▸ **WHAT YOU WILL DO**
The lines from the start of the data through the line containing "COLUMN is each" are to be reproduced exactly, both ends included.

▸ **EXERCISE INPUTS**

= = = =

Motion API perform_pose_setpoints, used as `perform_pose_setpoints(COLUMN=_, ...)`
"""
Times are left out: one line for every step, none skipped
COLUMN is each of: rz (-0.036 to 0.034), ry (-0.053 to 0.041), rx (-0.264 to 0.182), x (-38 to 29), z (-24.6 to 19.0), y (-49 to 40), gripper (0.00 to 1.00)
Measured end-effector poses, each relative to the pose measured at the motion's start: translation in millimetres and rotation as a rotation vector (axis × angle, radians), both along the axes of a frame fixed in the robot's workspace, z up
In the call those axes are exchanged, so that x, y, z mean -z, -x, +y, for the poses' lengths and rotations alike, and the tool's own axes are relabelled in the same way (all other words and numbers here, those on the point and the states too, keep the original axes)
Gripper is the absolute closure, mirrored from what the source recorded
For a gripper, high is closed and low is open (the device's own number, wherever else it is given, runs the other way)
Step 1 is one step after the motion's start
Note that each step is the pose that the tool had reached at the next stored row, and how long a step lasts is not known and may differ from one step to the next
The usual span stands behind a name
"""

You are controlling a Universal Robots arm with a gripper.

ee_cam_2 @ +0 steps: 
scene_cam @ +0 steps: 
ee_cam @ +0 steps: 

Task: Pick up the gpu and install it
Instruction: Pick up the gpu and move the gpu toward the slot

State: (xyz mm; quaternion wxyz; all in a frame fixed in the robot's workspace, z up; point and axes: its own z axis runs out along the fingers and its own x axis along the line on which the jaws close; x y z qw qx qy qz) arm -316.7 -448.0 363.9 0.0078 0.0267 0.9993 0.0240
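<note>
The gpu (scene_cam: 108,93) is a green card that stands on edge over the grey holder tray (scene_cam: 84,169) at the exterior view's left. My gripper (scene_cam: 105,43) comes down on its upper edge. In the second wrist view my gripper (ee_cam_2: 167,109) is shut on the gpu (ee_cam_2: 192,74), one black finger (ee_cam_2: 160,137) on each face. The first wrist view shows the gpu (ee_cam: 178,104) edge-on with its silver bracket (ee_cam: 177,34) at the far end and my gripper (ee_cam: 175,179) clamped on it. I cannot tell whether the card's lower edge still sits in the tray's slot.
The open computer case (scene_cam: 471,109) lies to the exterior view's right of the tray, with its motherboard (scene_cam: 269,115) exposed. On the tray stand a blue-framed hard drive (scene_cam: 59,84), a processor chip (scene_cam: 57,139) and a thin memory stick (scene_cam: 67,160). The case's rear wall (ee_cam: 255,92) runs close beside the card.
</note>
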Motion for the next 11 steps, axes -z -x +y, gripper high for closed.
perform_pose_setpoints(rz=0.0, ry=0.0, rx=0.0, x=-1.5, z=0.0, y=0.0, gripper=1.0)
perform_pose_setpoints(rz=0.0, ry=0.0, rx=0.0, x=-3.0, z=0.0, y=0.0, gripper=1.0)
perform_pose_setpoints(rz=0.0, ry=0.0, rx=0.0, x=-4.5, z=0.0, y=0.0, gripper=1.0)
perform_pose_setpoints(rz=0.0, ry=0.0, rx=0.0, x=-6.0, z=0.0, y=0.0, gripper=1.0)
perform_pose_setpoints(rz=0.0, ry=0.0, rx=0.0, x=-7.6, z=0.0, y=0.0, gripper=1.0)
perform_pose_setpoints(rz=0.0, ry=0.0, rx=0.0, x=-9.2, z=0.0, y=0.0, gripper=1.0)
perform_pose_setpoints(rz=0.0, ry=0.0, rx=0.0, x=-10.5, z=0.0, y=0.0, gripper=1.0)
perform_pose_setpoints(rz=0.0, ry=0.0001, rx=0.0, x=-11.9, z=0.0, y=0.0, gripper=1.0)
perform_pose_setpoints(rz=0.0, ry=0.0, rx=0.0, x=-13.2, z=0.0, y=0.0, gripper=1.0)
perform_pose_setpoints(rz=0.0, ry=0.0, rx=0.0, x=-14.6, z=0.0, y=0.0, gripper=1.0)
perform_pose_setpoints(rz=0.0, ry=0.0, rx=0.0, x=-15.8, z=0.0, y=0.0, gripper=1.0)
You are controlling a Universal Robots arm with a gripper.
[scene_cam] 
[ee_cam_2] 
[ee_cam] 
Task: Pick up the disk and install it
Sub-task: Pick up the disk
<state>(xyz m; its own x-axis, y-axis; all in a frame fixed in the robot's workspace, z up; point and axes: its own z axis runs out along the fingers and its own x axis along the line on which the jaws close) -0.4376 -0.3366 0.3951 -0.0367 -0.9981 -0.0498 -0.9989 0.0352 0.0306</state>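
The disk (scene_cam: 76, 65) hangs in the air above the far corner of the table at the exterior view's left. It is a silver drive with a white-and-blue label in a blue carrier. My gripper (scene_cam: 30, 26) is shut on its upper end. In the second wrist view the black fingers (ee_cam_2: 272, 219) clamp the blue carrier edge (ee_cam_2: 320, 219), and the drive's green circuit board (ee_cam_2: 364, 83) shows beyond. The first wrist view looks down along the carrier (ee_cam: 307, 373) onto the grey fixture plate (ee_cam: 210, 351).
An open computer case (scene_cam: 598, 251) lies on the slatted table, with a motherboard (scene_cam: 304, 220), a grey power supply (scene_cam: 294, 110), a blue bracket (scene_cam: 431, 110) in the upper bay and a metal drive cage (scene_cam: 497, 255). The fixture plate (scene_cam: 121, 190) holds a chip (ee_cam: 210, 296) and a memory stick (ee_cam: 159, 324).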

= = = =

▸ **EXERCISE OUTPUT**
Motion API perform_pose_setpoints, used as `perform_pose_setpoints(COLUMN=_, ...)`
"""
Times are left out: one line for every step, none skipped
COLUMN is each of: rz (-0.036 to 0.034), ry (-0.053 to 0.041), rx (-0.264 to 0.182), x (-38 to 29), z (-24.6 to 19.0), y (-49 to 40), gripper (0.00 to 1.00)

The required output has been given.